◆ **Problem to work on**:
Wherever "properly" shows up in the records below, copy the whole line.

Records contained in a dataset
┄┄┄┄┄┄┄┄┄┄

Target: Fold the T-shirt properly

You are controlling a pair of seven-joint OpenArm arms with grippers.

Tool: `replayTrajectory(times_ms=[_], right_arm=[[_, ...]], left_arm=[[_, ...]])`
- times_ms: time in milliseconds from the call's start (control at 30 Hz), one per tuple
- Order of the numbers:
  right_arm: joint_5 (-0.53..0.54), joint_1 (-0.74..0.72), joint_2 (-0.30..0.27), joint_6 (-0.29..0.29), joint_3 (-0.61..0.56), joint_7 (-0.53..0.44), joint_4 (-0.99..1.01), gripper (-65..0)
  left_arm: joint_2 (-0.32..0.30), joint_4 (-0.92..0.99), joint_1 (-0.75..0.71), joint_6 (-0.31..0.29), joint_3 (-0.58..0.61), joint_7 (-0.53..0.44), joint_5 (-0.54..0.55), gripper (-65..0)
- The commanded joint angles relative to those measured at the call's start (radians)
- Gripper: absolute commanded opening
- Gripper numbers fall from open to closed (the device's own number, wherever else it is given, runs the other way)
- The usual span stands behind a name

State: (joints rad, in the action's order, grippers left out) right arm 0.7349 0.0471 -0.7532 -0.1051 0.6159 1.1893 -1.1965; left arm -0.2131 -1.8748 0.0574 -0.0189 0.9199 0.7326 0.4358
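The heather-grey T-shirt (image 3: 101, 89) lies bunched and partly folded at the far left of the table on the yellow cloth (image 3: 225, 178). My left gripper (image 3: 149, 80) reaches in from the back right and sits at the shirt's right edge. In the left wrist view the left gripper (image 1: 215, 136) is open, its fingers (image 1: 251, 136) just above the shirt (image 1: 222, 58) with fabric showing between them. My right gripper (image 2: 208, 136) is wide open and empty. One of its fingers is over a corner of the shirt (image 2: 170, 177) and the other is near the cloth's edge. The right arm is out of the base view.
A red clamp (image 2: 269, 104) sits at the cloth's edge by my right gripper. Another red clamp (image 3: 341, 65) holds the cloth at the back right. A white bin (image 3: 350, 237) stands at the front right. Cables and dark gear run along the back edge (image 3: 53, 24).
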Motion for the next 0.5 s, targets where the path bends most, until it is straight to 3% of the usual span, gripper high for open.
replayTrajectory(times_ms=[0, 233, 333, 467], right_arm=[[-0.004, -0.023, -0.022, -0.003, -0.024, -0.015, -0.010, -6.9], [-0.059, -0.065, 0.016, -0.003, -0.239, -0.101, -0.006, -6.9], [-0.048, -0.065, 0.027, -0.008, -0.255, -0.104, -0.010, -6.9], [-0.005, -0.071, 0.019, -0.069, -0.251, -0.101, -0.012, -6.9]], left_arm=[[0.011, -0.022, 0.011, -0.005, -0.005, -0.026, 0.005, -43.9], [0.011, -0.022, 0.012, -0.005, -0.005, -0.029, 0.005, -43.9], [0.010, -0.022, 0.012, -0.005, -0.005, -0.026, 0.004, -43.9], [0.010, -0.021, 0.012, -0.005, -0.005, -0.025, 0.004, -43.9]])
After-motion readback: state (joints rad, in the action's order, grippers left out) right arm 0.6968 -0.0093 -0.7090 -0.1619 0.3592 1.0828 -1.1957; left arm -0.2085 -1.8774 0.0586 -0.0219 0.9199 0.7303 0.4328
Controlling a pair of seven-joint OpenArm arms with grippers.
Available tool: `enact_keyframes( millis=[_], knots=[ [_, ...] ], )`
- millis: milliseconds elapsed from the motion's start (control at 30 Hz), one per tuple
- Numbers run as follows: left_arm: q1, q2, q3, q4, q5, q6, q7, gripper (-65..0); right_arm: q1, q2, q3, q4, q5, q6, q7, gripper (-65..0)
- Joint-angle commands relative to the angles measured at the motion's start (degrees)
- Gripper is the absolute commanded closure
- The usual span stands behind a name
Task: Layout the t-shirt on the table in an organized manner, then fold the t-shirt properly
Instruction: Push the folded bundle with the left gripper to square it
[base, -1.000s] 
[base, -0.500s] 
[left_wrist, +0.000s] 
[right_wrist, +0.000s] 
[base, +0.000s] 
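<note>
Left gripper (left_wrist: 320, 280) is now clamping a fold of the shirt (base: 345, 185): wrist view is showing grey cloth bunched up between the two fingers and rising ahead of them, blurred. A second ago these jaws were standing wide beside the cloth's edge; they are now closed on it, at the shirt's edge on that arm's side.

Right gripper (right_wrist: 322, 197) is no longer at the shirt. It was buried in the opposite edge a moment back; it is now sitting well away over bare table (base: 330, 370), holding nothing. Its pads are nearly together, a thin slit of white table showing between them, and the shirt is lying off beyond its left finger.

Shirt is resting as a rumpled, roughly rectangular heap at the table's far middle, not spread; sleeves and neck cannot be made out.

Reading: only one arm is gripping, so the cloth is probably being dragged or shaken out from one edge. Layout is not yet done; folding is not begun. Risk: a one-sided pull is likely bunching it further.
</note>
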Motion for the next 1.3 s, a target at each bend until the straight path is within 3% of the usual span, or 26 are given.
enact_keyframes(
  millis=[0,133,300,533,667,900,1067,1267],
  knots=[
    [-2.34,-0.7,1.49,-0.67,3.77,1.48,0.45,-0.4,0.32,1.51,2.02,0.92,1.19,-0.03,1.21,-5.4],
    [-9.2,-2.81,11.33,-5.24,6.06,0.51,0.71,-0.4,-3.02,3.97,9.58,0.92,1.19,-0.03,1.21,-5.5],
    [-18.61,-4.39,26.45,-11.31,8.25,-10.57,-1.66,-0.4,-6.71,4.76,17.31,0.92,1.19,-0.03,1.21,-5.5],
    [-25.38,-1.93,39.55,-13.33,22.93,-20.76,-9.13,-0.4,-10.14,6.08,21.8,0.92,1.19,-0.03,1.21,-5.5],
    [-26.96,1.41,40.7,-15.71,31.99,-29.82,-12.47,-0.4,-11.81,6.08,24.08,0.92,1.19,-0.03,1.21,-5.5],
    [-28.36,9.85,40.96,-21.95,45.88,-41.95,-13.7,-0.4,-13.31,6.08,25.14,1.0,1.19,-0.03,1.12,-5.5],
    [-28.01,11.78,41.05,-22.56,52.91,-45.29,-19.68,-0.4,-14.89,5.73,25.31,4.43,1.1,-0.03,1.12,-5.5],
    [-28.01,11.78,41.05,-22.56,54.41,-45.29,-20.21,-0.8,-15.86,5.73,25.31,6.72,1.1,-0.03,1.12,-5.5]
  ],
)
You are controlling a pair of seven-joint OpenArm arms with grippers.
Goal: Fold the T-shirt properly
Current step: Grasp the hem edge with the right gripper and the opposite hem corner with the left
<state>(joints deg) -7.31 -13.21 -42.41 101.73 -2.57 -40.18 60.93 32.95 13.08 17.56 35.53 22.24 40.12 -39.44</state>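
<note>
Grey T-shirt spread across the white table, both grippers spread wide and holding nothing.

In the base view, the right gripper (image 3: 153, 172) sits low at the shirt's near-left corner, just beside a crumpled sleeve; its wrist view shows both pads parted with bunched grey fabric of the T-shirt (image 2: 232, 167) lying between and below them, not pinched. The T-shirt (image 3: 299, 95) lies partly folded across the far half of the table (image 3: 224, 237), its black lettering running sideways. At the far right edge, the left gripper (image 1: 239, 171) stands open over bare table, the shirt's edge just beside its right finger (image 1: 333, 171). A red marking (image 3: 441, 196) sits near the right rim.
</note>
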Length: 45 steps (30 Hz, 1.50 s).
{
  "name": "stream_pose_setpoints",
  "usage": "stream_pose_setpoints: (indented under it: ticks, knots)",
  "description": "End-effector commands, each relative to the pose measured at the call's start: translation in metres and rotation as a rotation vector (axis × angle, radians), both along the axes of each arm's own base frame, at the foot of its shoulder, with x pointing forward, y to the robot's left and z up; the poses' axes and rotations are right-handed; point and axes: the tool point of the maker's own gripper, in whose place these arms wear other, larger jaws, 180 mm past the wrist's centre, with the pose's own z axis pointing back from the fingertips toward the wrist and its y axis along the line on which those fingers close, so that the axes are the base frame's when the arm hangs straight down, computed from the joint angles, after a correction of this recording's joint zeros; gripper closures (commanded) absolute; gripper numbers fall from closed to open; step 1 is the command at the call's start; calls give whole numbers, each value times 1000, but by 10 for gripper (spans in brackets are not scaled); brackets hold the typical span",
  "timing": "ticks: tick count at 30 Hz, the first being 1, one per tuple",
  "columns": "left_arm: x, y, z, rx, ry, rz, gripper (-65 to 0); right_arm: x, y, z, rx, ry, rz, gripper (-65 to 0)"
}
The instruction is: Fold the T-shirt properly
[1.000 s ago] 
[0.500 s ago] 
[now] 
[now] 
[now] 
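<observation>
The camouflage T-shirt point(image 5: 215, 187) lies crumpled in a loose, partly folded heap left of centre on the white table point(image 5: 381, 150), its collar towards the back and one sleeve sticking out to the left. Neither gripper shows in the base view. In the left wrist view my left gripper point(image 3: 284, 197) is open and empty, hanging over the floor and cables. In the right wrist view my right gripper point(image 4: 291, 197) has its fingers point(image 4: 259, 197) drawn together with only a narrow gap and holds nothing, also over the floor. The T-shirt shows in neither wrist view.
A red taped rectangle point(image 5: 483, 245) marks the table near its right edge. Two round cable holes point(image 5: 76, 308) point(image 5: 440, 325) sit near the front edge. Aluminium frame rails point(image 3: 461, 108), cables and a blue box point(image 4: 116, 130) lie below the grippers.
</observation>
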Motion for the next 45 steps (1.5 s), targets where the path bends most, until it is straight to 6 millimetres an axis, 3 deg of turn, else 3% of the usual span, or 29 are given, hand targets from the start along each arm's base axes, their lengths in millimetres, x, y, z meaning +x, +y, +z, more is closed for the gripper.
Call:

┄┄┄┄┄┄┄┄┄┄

◆ **Result**:
Target: Fold the T-shirt properly
Task: Layout the t-shirt on the table in an organized manner, then fold the t-shirt properly
Goal: Fold the T-shirt properly
The instruction is: Fold the T-shirt properly

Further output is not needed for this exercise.